#### What this task involves
Your output should be one number, which is how many lines in the material contain "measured".

= = =

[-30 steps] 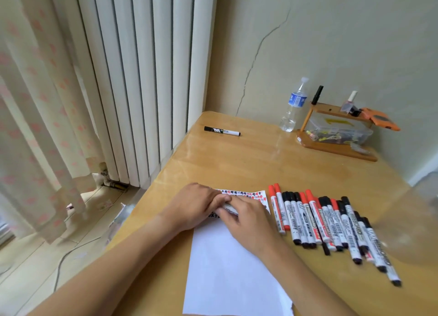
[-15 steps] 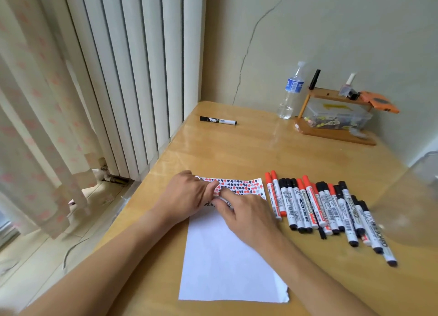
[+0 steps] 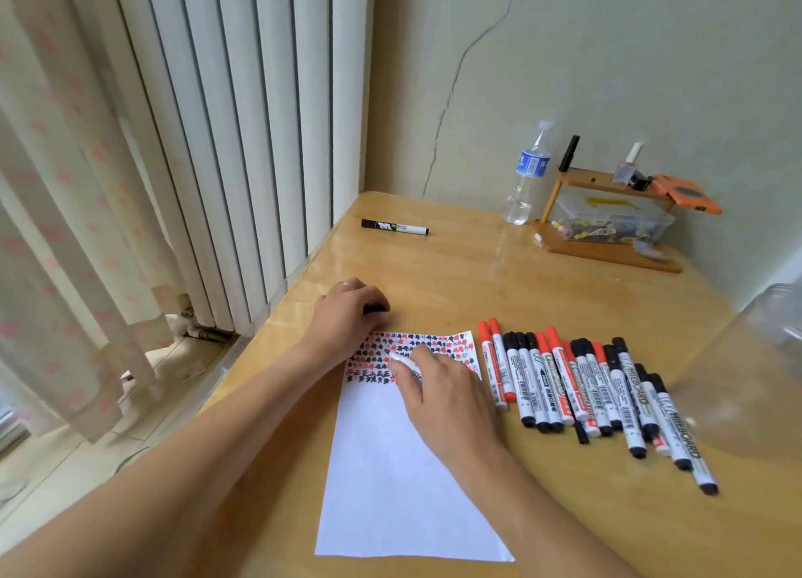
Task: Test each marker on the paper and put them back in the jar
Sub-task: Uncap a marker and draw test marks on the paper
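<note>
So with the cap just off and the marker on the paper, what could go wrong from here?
1. The left hand grips a black cap beside the table edge; if dropped, it may roll off.
2. The right hand holds the marker over the paper and rests on fresh marks; they could smear.
3. The marker row lies close; a nudge may scatter it.

A cracked pale wall (image 3: 564, 78) backs the wooden table (image 3: 434, 273), beside white vertical blinds (image 3: 238, 122).
</note>
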A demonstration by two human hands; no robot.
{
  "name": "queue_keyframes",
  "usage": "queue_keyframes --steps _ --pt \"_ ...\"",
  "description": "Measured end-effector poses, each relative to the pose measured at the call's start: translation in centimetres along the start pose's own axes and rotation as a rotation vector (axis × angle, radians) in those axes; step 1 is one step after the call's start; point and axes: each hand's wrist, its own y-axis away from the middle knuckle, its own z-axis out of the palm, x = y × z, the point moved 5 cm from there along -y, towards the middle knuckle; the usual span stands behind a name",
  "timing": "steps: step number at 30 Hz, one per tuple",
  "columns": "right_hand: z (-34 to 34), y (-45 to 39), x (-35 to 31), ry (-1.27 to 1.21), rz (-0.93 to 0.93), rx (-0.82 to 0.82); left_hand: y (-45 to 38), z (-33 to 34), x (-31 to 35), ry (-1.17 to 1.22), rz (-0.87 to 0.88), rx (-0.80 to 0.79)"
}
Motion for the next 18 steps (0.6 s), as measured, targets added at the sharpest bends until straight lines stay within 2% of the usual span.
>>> queue_keyframes --steps 7,11,14,18 --pt "0.0 0.0 0.3 -0.030 0.008 -0.009 -2.0 1.1 1.0 -0.100 0.110 -0.026" --pt "-0.1 -0.2 0.3 -0.031 0.032 -0.007 -1.4 0.7 1.0 -0.085 0.096 -0.098" --pt "-0.2 -0.1 0.6 -0.124 0.088 0.006 0.4 -0.5 1.5 -0.004 0.064 -0.093" --pt "-0.6 -0.3 1.7 -0.294 0.177 0.011 5.0 -1.8 1.7 -0.098 0.058 -0.095"
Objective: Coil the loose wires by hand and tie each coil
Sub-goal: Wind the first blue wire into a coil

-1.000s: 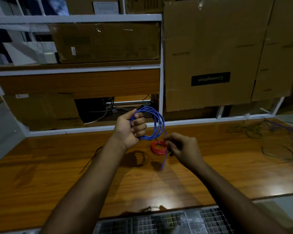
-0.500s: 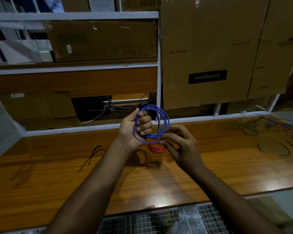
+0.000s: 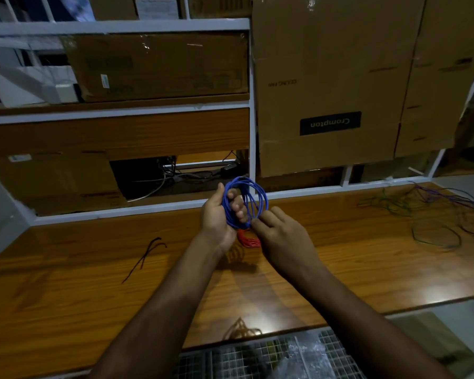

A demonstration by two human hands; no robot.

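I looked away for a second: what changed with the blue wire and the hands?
The right hand rose from beside the red coil to the blue coil's lower edge, its trailing end now gathered in. The left hand still grips it; the loose wires lie unmoved.

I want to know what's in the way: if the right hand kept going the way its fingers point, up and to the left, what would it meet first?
Probably the blue wire coil gripped by the left hand; the right hand fingertips are already at its lower edge.
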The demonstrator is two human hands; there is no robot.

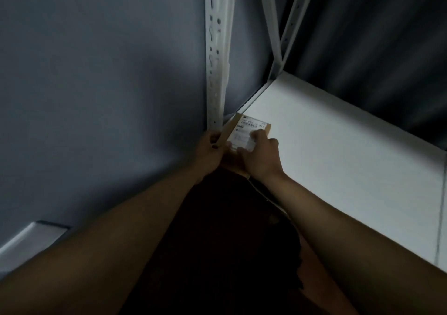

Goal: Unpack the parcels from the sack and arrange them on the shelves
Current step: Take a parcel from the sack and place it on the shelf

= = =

#### Response below
2